Thursday 28 March 2002 • 1 min read

I know I'm a bit monotonous on this subject but I really do think that at long last the tide has turned for the long-underrated Riesling grape. Here are a few of the many promising signs from around the world.

 

  • A Riesling tasting in London last month attracted more than 500 acceptances. The comparable figure at the previous such tasting was well under 200. The tasting was preceded by a seminar by me, Jasper Morris of Morris & Verdin (much of whose income derives from selling white burgundies including those of Domaine des Comtes Lafon in the UK) and Martin Lam of Ransome's Dock restaurant on why Riesling is the world's greatest white wine grape.
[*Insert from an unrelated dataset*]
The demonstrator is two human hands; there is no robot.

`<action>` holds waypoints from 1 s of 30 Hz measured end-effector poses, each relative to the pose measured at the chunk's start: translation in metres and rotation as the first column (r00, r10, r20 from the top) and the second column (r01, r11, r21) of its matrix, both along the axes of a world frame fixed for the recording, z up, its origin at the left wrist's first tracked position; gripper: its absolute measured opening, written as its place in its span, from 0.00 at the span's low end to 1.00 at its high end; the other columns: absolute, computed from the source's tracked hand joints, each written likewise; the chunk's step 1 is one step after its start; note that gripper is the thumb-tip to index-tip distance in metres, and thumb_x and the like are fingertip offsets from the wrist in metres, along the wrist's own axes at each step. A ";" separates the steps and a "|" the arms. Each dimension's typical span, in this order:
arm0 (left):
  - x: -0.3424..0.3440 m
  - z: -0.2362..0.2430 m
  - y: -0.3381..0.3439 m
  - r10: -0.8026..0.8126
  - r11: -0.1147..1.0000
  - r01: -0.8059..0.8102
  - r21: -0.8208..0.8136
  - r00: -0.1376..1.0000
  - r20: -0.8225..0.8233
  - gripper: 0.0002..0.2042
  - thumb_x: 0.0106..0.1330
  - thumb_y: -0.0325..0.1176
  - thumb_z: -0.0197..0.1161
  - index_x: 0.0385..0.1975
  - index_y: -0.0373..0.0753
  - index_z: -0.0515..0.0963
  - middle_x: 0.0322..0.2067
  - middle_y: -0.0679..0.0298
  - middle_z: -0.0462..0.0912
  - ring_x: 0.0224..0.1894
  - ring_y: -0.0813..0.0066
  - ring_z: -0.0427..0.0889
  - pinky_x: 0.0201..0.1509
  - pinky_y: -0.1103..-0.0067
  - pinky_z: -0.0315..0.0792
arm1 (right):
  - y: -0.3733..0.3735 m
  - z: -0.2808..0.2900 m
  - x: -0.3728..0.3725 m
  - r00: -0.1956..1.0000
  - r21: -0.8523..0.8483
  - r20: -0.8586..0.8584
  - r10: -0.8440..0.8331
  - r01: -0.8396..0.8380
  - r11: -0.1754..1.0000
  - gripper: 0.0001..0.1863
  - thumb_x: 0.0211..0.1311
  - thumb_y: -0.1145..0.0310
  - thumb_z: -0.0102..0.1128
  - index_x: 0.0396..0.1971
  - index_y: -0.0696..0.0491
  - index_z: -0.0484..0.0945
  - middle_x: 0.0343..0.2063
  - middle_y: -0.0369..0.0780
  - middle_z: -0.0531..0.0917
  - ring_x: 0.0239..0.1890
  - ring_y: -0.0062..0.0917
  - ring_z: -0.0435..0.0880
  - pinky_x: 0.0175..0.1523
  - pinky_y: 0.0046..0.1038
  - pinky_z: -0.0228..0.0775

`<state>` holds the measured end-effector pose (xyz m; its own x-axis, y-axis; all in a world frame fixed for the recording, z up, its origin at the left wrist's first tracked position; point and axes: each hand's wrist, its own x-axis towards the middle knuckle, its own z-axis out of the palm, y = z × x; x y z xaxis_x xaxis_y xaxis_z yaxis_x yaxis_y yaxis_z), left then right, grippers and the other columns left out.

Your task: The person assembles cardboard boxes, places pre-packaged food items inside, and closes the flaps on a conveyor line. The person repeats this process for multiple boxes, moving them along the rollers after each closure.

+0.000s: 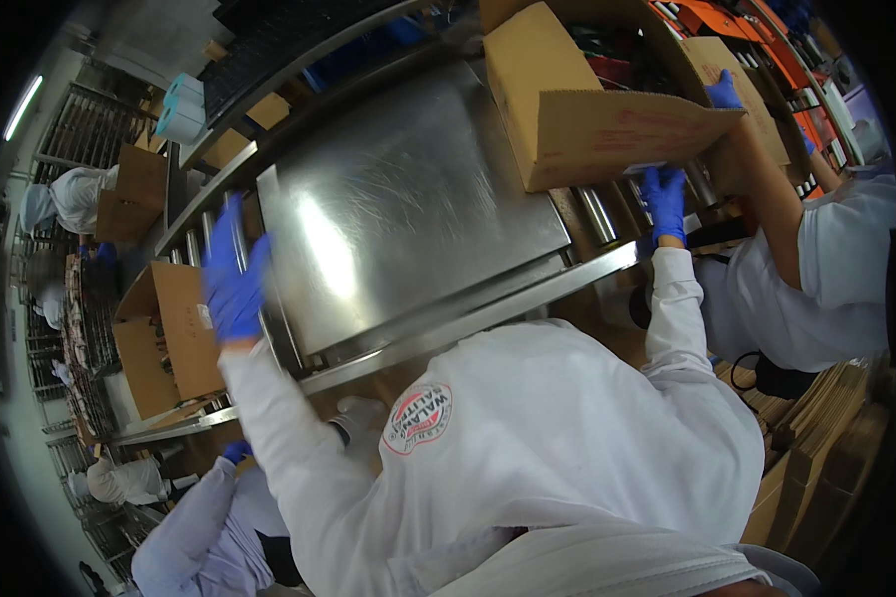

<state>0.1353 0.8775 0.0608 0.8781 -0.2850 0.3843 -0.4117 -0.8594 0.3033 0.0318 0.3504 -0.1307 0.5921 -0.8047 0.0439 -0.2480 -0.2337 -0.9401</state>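
Observation:
My left hand (235, 279), in a blue glove and a little blurred, is raised with its fingers spread. It holds nothing and appears beside the metal plate's (398, 189) left edge, near an open cardboard box (191, 333). On the right, my right hand (664, 202), also in a blue glove, grips the lower front edge of a larger open cardboard box (627, 129). Its fingertips are partly hard to make out against the cardboard. Dark and red contents show inside that box. A co-worker's blue-gloved hand (725, 92) rests on its right flap.
Metal rollers (597, 214) flank the plate, with a steel rail (488, 303) along the near side. White-blue rolls (181, 111) sit at upper left. Folded cardboard (816, 458) is stacked at lower right. A co-worker (209, 532) is at lower left, another (816, 269) close on the right.

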 end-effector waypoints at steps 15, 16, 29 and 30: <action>-0.080 -0.039 0.237 0.592 0.771 -0.603 -0.205 0.797 -0.123 0.19 0.61 0.45 0.59 0.33 0.31 0.81 0.25 0.55 0.83 0.28 0.65 0.80 0.36 0.73 0.70 | 0.147 0.155 0.055 0.909 -0.936 0.213 0.358 0.085 0.340 0.21 0.56 0.56 0.60 0.05 0.45 0.71 0.07 0.32 0.67 0.14 0.24 0.67 0.28 0.29 0.53; -0.066 -0.036 0.221 0.560 0.785 -0.566 -0.254 0.822 -0.100 0.19 0.61 0.44 0.59 0.33 0.30 0.80 0.26 0.55 0.83 0.27 0.66 0.80 0.32 0.74 0.70 | 0.153 0.153 0.044 0.907 -0.923 0.206 0.366 0.057 0.380 0.20 0.56 0.58 0.61 0.07 0.46 0.71 0.08 0.33 0.68 0.14 0.25 0.66 0.27 0.30 0.52; -0.023 -0.045 -0.050 -0.040 0.974 0.116 -0.194 0.932 0.359 0.12 0.57 0.29 0.64 0.14 0.33 0.73 0.11 0.63 0.67 0.15 0.76 0.61 0.22 0.76 0.58 | 0.179 0.184 -0.032 0.752 -0.693 0.108 0.650 -0.412 0.591 0.14 0.56 0.59 0.62 0.21 0.54 0.76 0.19 0.37 0.70 0.21 0.29 0.70 0.32 0.29 0.65; -0.026 -0.042 -0.061 -0.075 0.983 0.127 -0.129 0.934 0.350 0.11 0.57 0.29 0.64 0.16 0.33 0.74 0.13 0.63 0.69 0.17 0.75 0.63 0.23 0.76 0.60 | 0.171 0.196 -0.033 0.670 -0.640 0.246 0.700 -0.430 0.636 0.12 0.55 0.65 0.64 0.33 0.58 0.76 0.24 0.39 0.73 0.27 0.29 0.74 0.37 0.27 0.67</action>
It was so popular that we had to do it twice – and the participants can't all have come because they found the title so preposterous. In fact the most heartening thing to me was that so many young people attended that I suddenly realised I didn't have to go through all that hand-wringing about how their perceptions of Riesling must have been blighted by awful Liebfraumilch and Piesporter Michelsberg. This new generation has probably never even tasted the cheap sugarwater from Germany that served to introduce their parents to the concept of wine drinking.
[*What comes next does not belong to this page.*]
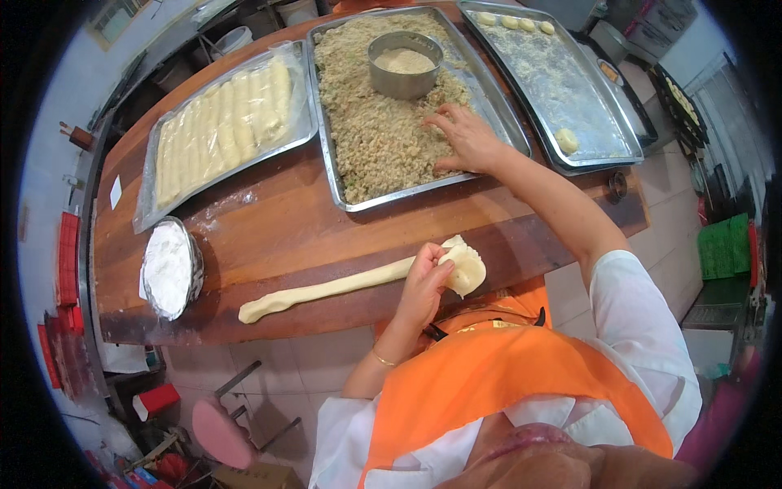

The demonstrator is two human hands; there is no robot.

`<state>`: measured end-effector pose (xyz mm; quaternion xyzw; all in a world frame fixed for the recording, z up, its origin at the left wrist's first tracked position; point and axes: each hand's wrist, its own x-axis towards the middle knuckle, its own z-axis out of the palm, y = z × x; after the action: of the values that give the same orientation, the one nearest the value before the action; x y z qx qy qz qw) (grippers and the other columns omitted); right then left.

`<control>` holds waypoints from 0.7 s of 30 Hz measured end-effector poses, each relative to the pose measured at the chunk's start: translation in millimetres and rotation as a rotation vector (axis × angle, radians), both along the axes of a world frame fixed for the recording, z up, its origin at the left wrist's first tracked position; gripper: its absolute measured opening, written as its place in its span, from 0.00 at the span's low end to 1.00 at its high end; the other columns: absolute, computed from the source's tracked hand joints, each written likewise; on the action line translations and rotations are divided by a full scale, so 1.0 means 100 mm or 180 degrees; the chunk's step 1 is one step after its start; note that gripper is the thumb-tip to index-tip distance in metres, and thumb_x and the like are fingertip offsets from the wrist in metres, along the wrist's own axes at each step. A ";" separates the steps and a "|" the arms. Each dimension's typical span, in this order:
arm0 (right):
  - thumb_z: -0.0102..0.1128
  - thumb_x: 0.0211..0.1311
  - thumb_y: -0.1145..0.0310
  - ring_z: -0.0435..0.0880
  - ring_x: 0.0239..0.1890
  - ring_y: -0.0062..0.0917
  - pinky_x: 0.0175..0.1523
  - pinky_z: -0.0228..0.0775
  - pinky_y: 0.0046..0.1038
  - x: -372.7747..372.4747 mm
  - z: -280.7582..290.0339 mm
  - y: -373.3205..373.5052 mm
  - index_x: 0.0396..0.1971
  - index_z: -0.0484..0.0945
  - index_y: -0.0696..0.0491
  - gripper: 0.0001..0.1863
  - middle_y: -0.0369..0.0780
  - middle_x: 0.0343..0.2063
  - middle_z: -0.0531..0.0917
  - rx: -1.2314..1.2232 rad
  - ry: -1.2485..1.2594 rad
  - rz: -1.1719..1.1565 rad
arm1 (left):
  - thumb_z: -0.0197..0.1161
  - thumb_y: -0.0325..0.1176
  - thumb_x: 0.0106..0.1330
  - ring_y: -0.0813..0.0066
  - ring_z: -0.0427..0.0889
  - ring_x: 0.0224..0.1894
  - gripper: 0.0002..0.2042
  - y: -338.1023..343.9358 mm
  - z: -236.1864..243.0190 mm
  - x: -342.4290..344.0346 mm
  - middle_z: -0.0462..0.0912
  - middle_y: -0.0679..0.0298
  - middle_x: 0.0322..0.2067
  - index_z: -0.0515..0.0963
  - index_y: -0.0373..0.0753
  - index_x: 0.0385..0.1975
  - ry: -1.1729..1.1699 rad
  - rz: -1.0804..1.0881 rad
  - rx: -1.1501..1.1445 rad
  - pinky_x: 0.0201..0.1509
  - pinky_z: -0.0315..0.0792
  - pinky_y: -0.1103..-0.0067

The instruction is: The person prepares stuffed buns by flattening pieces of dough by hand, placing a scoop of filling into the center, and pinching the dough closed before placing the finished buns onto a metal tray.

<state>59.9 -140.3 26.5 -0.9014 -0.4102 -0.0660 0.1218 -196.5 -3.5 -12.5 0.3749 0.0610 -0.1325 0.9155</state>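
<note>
Wooden table (pixel 269 220), metal trays (pixel 497 106) along its far side, powder-filled bowl (pixel 197 273), long dough strip (pixel 334 287), dark ring (pixel 617 187)

It's a kitchen, and one baking in bulk, looking very much like a small bakery! There's the broad wooden table (pixel 269 220), loaded with big metal trays (pixel 586 94): rows of dough rolls (pixel 228 122) under clear plastic (pixel 147 204), a great spread of crumbly mixture (pixel 358 122), little dough balls (pixel 567 141) on a dusted tray. A bowl (pixel 197 265) of flour (pixel 166 265), an orange apron (pixel 505 371), and tiled floor (pixel 281 359) running below!
</note>
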 end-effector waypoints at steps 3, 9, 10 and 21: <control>0.71 0.54 0.50 0.71 0.60 0.47 0.61 0.69 0.44 0.07 -0.06 -0.06 0.64 0.68 0.47 0.38 0.50 0.58 0.71 -0.0253 -0.0289 -0.0373 | 0.56 0.29 0.72 0.84 0.75 0.41 0.05 0.04 0.00 0.01 0.77 0.67 0.40 0.66 0.42 0.40 -0.0055 0.0007 -0.0087 0.44 0.72 0.83; 0.61 0.63 0.50 0.81 0.47 0.50 0.47 0.76 0.46 0.16 -0.19 -0.05 0.59 0.69 0.51 0.29 0.53 0.51 0.75 -0.0732 0.0085 -0.0584 | 0.56 0.29 0.72 0.83 0.77 0.42 0.06 0.10 -0.04 0.01 0.78 0.66 0.42 0.66 0.41 0.41 -0.0051 -0.0018 -0.0265 0.46 0.73 0.82; 0.60 0.63 0.51 0.82 0.45 0.51 0.46 0.76 0.46 0.19 -0.21 -0.04 0.57 0.69 0.51 0.28 0.53 0.49 0.76 -0.0735 0.0130 -0.0443 | 0.56 0.29 0.72 0.82 0.77 0.43 0.06 0.09 -0.04 0.00 0.78 0.66 0.42 0.66 0.41 0.41 -0.0058 -0.0005 -0.0377 0.46 0.73 0.82; 0.50 0.72 0.52 0.71 0.21 0.28 0.28 0.66 0.29 0.57 -0.39 -0.08 0.42 0.77 0.51 0.17 0.40 0.27 0.79 0.2365 0.2555 -0.1818 | 0.55 0.27 0.70 0.54 0.81 0.55 0.13 0.03 0.15 0.01 0.79 0.47 0.50 0.65 0.39 0.51 -0.0103 -0.0238 -0.1001 0.60 0.74 0.67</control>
<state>117.0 -148.2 -12.8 -0.8275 -0.0244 0.1099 0.5501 -195.8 -0.4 3.0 0.2310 0.0107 -0.1684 0.9582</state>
  • Winemakers all over the world are succumbing to the Riesling virus. In Chile, at Concha y Toro to be precise where a number of even more exciting Pinot Noirs are bubbling up, the talented young winemaker there will be essaying his first Riesling this year, from fruit grown in the cool far south of Chile's wine country. Leading Chilean wine writer Patricio Tapia, a thwarted Riesling fan himself, can't wait.

  • Riesling is being produced in the most unlikely places nowadays. Even the generally torrid wine region Alicante on the Mediterranean coast of Spain has recently added Riesling to its offering.

  • In Australia and New Zealand Riesling has definitively joined the upper echelons of white-wine production with a recent high-profile Riesling competition being chaired by Wolf Blass himself, and his bow tie. His comment was that the huge number of entries 'showed that winemakers were responding to the increased demand for quality Rieslings'. And Rosemount, never slow to anticipate a trend, have just launched a new Riesling brand.

  • Fact: Riesling enthusiasts tend to be cleverer, wittier and better-looking than the average wine-lover. Scientists at Geisenheim are currently investigating the causal mechanism. (See comment in your turn on purple pages.)